Maybe you are sitting in front of your computer wondering whether fluorescence microscopy might be the technique to help you light the bulb on your project. Or you might be in front of a fluorescence microscope, sample in hand, wondering what is actually going on between sample and image. Either way—read on!
Fluorescence microscopy is to light microscopy what color TV is to a shadow puppet play. Basically, light microscopy transmits light through a sample to obtain an image based on the absorption or refraction of light in that sample. In contrast, fluorescence microscopy detects light (fluorescence) that is transmitted back by the sample.
Aided by its wide range of applications with relatively few requirements, fluorescence microscopy has long been an essential tool in biological research. This article will illuminate the basics about how fluorescence is generated and detected in the fluorescence microscope. It will also give you an overview about how you can use this technique in your research.
Turn on the Light—Excitation and Emission!
A fluorophore is the ‘thing’ that generates the fluorescence in your sample. Hang on to your pipette, here comes the physics!! A fluorophore is a molecule in which light of a particular wavelength (a photon) can be absorbed by an electron (See Figure 1).1 As a consequence, this electron jumps to a higher energy level (an orbital further away from the atom nucleus). The electron, and consequently the atom and the molecule containing it, becomes excited. This process is called excitation.
The excited high-energy state, however, is unstable and the electron will quickly (i.e., nanoseconds) revert to its ground state. In order to fit into its ground energy state, the energy previously absorbed must now be dissipated. This is done mostly (but not entirely!) as fluorescence. Due to this “mostly”, the emitted photon has a somewhat longer wavelength (lower energy) than the photon that excited the fluorophore. This process is known as emission.
Figure 1. The basis of molecular fluorescence using GFP as an example. Fluorescence is generated when electrons in the atoms located in the modified Tyr66 residue of the mature fluorophore are excited by light with a wavelength of 488 nm and subsequently returns to the ground state emitting the surplus energy as light with a longer wavelength of 507 nm. Image of GFP structure courtesy of National Institute of General Medical Sciences, National Institutes of Health.

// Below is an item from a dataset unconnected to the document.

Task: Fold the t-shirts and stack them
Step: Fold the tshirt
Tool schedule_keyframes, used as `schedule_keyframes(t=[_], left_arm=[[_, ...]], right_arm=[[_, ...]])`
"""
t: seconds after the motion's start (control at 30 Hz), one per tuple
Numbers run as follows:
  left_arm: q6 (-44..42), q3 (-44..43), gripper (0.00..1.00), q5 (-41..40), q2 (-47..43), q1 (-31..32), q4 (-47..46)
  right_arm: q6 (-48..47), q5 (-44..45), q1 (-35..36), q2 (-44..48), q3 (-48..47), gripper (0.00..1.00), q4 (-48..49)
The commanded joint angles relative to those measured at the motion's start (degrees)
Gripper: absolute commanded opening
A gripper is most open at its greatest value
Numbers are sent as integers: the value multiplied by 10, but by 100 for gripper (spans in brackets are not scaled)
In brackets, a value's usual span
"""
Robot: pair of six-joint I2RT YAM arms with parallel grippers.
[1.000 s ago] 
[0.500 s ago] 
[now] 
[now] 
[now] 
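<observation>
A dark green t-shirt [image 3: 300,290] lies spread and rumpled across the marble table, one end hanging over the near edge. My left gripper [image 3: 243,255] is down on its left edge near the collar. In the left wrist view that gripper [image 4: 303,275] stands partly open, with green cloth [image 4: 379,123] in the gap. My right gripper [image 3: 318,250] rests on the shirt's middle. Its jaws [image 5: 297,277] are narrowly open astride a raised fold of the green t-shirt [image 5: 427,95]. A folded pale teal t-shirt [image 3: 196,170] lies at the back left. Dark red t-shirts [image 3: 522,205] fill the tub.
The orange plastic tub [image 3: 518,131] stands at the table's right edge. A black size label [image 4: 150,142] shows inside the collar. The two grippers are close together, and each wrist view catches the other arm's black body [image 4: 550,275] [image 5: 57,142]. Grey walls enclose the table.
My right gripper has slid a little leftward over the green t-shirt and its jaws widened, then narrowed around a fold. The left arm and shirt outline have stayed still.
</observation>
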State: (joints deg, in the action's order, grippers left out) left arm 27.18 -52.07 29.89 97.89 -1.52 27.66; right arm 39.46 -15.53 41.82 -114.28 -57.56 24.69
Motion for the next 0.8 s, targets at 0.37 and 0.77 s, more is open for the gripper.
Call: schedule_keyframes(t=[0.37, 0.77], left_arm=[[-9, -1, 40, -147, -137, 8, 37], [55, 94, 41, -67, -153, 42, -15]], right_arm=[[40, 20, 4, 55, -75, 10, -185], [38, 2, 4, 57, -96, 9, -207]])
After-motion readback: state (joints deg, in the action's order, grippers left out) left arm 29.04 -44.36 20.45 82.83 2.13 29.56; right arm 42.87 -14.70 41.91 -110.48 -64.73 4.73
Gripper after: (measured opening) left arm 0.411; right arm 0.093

Graph That for Me – Fluorescence Spectra and Stokes Shift
A fluorophore can absorb and emit photons with a range of wavelengths (as excitation and emission spectra, Figure 2). However, all fluorophores have peak wavelengths of excitation and emission depending on their chemical structure. The difference between the excitation and emission wavelengths is termed the Stokes shift. This is what makes fluorescence detectable above the background in a fluorescence microscope.

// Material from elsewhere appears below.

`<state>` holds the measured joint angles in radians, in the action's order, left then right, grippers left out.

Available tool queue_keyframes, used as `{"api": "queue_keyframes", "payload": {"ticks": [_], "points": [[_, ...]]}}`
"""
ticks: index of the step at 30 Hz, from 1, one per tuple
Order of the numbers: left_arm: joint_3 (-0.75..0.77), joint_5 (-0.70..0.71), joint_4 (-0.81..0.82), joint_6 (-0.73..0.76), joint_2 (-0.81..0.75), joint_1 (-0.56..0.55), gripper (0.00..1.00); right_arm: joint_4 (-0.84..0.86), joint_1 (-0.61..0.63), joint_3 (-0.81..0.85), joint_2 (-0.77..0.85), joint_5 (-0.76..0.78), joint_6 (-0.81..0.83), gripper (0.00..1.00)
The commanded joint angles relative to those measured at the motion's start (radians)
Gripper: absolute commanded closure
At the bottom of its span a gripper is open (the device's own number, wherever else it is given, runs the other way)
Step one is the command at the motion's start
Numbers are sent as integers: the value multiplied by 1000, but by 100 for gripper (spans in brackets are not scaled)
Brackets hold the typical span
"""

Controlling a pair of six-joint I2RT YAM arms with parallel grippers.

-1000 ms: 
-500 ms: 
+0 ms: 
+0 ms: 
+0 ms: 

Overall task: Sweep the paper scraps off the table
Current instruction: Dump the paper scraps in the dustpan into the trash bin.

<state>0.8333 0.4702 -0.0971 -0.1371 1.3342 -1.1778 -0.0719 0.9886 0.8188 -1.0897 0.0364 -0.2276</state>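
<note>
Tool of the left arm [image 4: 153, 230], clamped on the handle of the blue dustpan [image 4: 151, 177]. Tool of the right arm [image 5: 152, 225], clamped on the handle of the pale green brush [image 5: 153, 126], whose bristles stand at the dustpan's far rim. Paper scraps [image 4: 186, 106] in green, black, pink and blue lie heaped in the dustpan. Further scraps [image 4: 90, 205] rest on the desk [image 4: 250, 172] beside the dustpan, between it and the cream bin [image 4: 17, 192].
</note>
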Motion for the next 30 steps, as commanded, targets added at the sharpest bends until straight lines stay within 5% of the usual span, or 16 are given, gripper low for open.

Figure 2. Excitation and emission spectra for GFP. The graphs shows the spectra as simple Gaussian distributions centered on the peak excitation/emission wavelengths of GFP.

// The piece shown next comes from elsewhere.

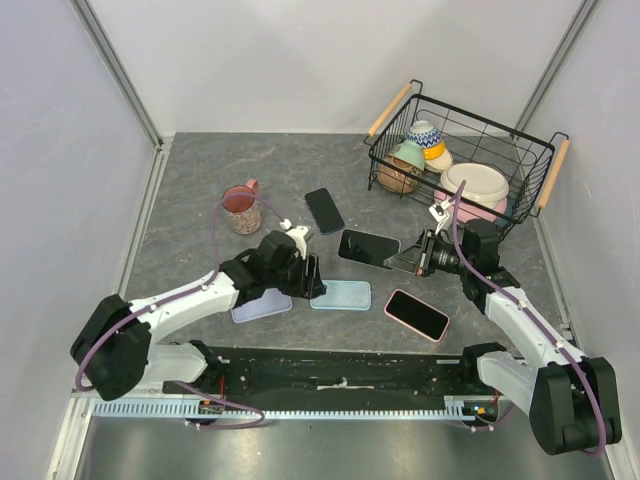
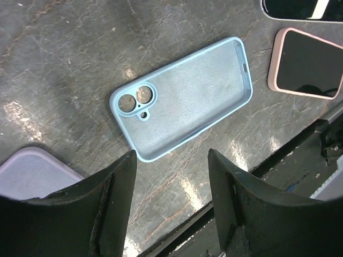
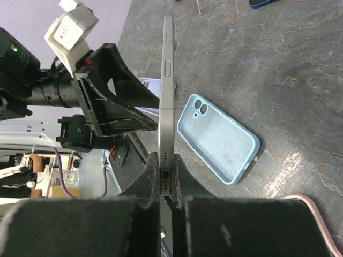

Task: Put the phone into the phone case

Knowing the excitation and emission spectra of a fluorophore is critical when choosing optimal light sources and filters for your fluorescence microscope, as well as when visualizing more than one fluorophore in a sample. If the emission spectra of the two fluorophores overlap significantly (Figure 3A), the signal of one fluorophore will bleed through in the detection of the other. Therefore, if you want to detect the signal of two fluorophores, make sure to choose these so that their emission spectra do not overlap (Figure 3B).
Figure 3. Examples of bad and good pairs of fluorophores. A. The emission spectra of GFP and YFP overlap significantly, while the emission spectra of GFP and mCherry (B) do not. The graphs shown the emission spectra as simple Gaussian distributions centered on the peak emission wavelengths of GFP, YFP and mCherry, respectively.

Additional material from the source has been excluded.